In the records below, work out how many lines hold the word "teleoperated". Report the number alone.

[Dataset excerpts]
• • • •

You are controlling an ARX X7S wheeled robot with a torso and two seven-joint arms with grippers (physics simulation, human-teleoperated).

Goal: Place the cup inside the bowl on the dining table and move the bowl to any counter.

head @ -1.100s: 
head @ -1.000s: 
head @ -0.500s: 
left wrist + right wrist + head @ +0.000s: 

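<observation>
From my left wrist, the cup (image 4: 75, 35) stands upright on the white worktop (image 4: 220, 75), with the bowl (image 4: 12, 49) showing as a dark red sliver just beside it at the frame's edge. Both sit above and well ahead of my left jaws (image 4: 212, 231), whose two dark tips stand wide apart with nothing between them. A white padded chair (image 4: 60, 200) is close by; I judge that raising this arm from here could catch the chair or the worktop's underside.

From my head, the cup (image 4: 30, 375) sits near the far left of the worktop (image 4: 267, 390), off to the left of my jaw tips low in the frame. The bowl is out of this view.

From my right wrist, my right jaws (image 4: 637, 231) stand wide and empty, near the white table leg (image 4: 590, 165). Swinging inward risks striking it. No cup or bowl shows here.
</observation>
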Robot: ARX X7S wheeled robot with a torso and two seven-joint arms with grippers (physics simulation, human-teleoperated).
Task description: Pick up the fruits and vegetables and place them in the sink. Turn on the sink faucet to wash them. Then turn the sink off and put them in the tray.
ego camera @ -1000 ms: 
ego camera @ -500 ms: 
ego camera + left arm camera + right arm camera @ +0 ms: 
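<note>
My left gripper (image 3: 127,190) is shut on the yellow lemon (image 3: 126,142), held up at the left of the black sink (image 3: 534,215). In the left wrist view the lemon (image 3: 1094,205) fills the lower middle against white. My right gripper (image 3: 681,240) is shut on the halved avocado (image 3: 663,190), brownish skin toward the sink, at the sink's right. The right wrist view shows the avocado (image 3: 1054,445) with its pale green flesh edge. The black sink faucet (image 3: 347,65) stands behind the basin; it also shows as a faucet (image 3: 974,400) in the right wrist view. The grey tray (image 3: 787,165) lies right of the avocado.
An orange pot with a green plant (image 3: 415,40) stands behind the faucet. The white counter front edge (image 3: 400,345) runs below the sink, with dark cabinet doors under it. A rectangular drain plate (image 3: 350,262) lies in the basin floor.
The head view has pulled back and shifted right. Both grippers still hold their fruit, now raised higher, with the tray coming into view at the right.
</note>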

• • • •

- [The answer]
2